Con la llegada del verano, las facturas de electricidad en Estados Unidos tienden a dispararse. El uso intensivo del aire acondicionado, sumado a las olas de calor que afectan desde Texas hasta Nueva York, pone a prueba el presupuesto de muchas familias latinas. Pero no todo está perdido: el Departamento de Energía (DOE) recomienda una estrategia de tres pasos que combina tecnología, mantenimiento del hogar y cambios en la rutina diaria. Además, existen programas de asistencia que pueden aliviar la carga económica.
Paso 1: Optimiza tu sistema de enfriamiento
El primer paso es ajustar el termostato a una temperatura moderada, idealmente alrededor de los 78°F (25°C) cuando estás en casa. Esto evita que el compresor del aire acondicionado trabaje de más, lo que reduce el consumo eléctrico y alarga la vida del equipo. Los termostatos programables o inteligentes facilitan esta tarea: puedes configurarlos para que suban la temperatura cuando no hay nadie en casa y la bajen antes de que regreses.
El DOE señala que mantener una temperatura constante evita los picos de demanda que inflan las facturas. Además, cambiar los filtros cada mes durante el verano mejora el flujo de aire y reduce el esfuerzo del sistema. Si tu unidad tiene más de 10 años, considera reemplazarla por una de alta eficiencia energética (con sello Energy Star).
Paso 2: Mejora la eficiencia de tu hogar
El segundo paso consiste en sellar las fugas de aire en puertas y ventanas. Un simple burlete o masilla puede evitar que el aire frío se escape y que el calor exterior entre, lo que obliga al aire acondicionado a trabajar más. Las cortinas térmicas o persianas también ayudan a bloquear la radiación solar directa, manteniendo las habitaciones más frescas sin gastar electricidad extra.
Pequeñas inversiones como estas se pagan solas en unos meses. En ciudades como Miami o Houston, donde el calor es implacable, mejorar el aislamiento del ático o instalar ventiladores de techo puede reducir la carga del aire acondicionado hasta en un 30%. Recuerda que cada grado que subes el termostato se traduce en un ahorro del 3% en tu factura.

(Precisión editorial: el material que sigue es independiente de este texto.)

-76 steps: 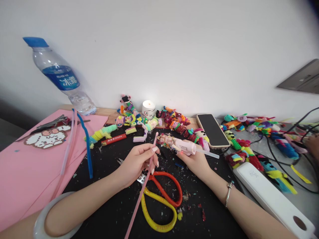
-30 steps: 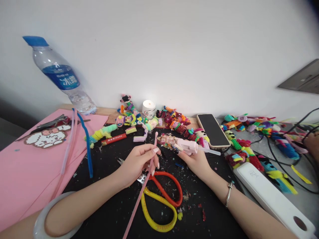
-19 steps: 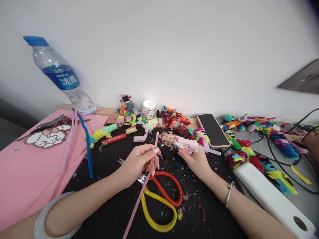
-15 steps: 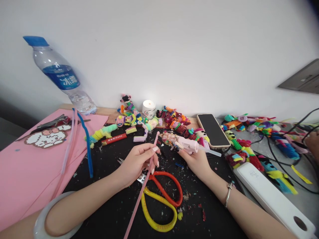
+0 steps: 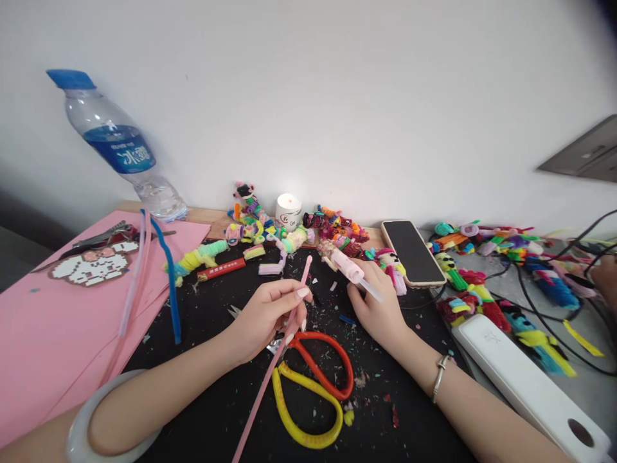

Paso 3: Ajusta tus hábitos de consumo
El tercer paso es reorganizar el uso de electrodomésticos de alto consumo. Evita usar el horno, la secadora o el lavavajillas durante las horas pico (generalmente entre las 2 p.m. y las 8 p.m.). En su lugar, programa estas tareas para la mañana temprano o la noche, cuando la demanda eléctrica es menor. También desconecta los aparatos electrónicos que no uses, ya que muchos consumen energía en modo de espera (el llamado "vampiro energético").
Cambiar a bombillas LED y usar ventiladores en lugar del aire acondicionado cuando sea posible son otros ajustes sencillos. Cada pequeño cambio suma, y al final del verano notarás la diferencia en tu bolsillo.
Programas de asistencia que pueden ayudarte
Si a pesar de estos consejos tu factura sigue siendo alta, existen programas federales y estatales que ofrecen apoyo económico. El Low Income Home Energy Assistance Program (LIHEAP) ayuda a familias de bajos ingresos a pagar sus facturas de electricidad y también ofrece asistencia para reparaciones de emergencia en sistemas de calefacción y refrigeración. Cada estado tiene sus propios requisitos, pero en general se considera el ingreso familiar y el tamaño del hogar.
Además, muchas compañías eléctricas ofrecen descuentos por eficiencia energética o planes de pago nivelado que distribuyen los costos a lo largo del año. No dudes en llamar a tu proveedor para preguntar por opciones. Para más información sobre ayudas disponibles, consulta nuestra guía sobre Federal Aid Programs That Can Save Latino Families Thousands.
En ciudades como Nueva York, también existen iniciativas locales como el NYC Rent Freeze, que aunque está enfocado en alquileres, puede liberar presupuesto para otros gastos como la electricidad. Y si estás considerando mudarte a un lugar con costos más bajos, el auge del litio en Nevada está atrayendo a californianos en busca de un nuevo comienzo, como exploramos en Nevada's Lithium Boom Lures Californians Seeking a Fresh Start in the Desert.
Recuerda que la clave está en la constancia. No se trata de sacrificar tu comodidad, sino de usar la tecnología y los recursos disponibles de manera inteligente. Con estos tres pasos y el apoyo de los programas adecuados, puedes mantener tu hogar fresco sin que tu factura de luz se dispare este verano.